China–Netherlands relations officially began in November 1954.  In May 1972, diplomatic mission was increased to ambassadorial level.

History 

China-Dutch relations began prior to the founding of the People's Republic of China in the 17th and 18th century when Dutch traders of the Verenigde Oostindische Compagnie (VOC) setup trading post in Canton and also in the western coast of Taiwan.

PRC–Netherlands began in 1954. In the 1980s Taiwan ordered two submarines from a Dutch shipyard which were delivered despite tremendous Chinese pressure. China accused the Netherlands of colluding with American President Ronald Reagan and downgraded relations with the Netherlands and threatened to do the same to the US. In 1984 the Netherlands agreed not to export additional military goods in order to restore relations.

Netherlands export to China includes petrochemicals, machinery, transport equipment, food, high technology and fossil fuels. China's export to the Netherlands includes computer and consumer electronics, toys and clothes.

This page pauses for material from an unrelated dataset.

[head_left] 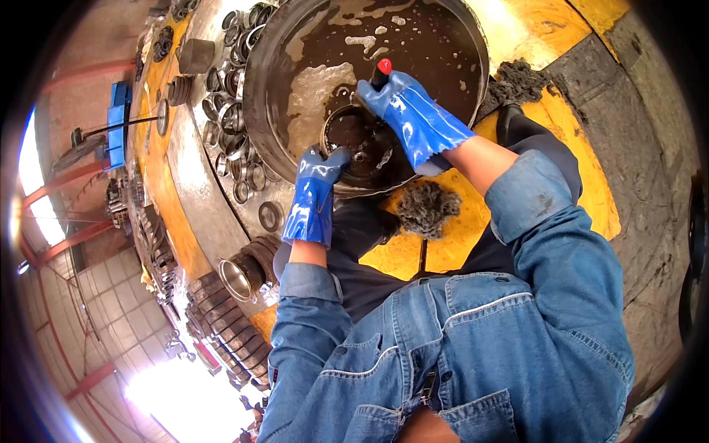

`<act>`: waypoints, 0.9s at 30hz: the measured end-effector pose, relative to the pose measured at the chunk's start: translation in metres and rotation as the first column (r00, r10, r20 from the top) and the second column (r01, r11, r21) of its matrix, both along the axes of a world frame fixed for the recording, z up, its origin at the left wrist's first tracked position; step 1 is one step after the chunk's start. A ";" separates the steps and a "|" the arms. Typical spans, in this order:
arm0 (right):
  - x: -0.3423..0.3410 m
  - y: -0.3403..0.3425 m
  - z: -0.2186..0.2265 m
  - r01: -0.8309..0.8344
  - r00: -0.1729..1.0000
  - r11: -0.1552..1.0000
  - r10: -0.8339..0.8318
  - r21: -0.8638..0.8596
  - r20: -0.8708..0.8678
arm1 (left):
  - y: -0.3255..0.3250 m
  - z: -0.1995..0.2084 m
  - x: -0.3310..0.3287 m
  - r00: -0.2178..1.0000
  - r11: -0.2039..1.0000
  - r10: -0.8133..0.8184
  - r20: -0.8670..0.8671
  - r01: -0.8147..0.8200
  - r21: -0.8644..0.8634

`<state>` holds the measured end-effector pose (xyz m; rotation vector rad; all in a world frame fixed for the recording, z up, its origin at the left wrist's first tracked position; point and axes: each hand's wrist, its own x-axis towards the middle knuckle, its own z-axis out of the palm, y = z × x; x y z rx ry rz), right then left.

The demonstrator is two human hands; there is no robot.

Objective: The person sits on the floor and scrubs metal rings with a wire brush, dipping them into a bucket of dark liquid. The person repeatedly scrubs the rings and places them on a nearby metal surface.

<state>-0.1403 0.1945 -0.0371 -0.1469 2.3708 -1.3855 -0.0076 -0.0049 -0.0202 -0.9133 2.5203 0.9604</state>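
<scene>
A wide dark basin (260, 111) holds murky brown liquid with patches of foam. At its near side a metal ring (325, 135) lies partly in the liquid. My left hand (314, 184), in a blue rubber glove, grips the ring's near-left rim between thumb and fingers. My right hand (410, 114), gloved the same way, is closed around a tool with a red-and-black handle (383, 68), just above the ring's far right side. The working end of this tool is hidden by the glove, so its kind does not show.
Many metal rings (231, 118) crowd the surface left of the basin. Beside my left forearm sits a larger stacked ring (238, 277). Grey tangled fibre clumps lie between my legs (428, 209) and right of the basin (519, 81). A blue box (117, 125) stands far left.
</scene>
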 end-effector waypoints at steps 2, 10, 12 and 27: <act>0.010 0.002 0.018 -0.212 0.974 0.937 0.224 -0.277 0.012 | -0.002 0.004 0.006 0.999 0.999 0.030 -0.039 -0.028 0.047; 0.011 -0.007 0.015 -0.170 0.985 0.942 0.152 -0.288 -0.085 | 0.010 0.014 0.003 0.999 1.000 -0.007 -0.050 0.008 0.030; 0.004 0.002 0.009 -0.045 0.992 0.981 0.066 -0.189 0.108 | 0.000 0.006 0.006 0.999 1.000 0.000 -0.054 0.000 0.005; 0.007 -0.010 0.000 -0.100 0.985 0.940 0.140 -0.325 0.102 | -0.008 -0.010 0.009 0.998 0.999 0.038 -0.051 -0.039 -0.034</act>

In March 2014, Chinese leader and CCP general secretary Xi Jinping made the first state visit of China to the Netherlands in history.

Bilateral relations 

Bilateral trade between the two countries have increased over the years. The Netherlands are China's third largest trade partner in the EU. The trade volume jumped last year has increased by 44.3 percent. This is 4.6 billion euro in 2009. China exported $36.7 billion to the Netherlands in 2009.

Dutch enterprises have invested US$7.48 billion into 824 projects in China.

In July 2019, the UN ambassadors from 22 nations, including Netherlands, signed a joint letter to the UNHRC condemning China's mistreatment of the Uyghurs as well as its mistreatment of other minority groups, urging the Chinese government to close the Xinjiang re-education camps.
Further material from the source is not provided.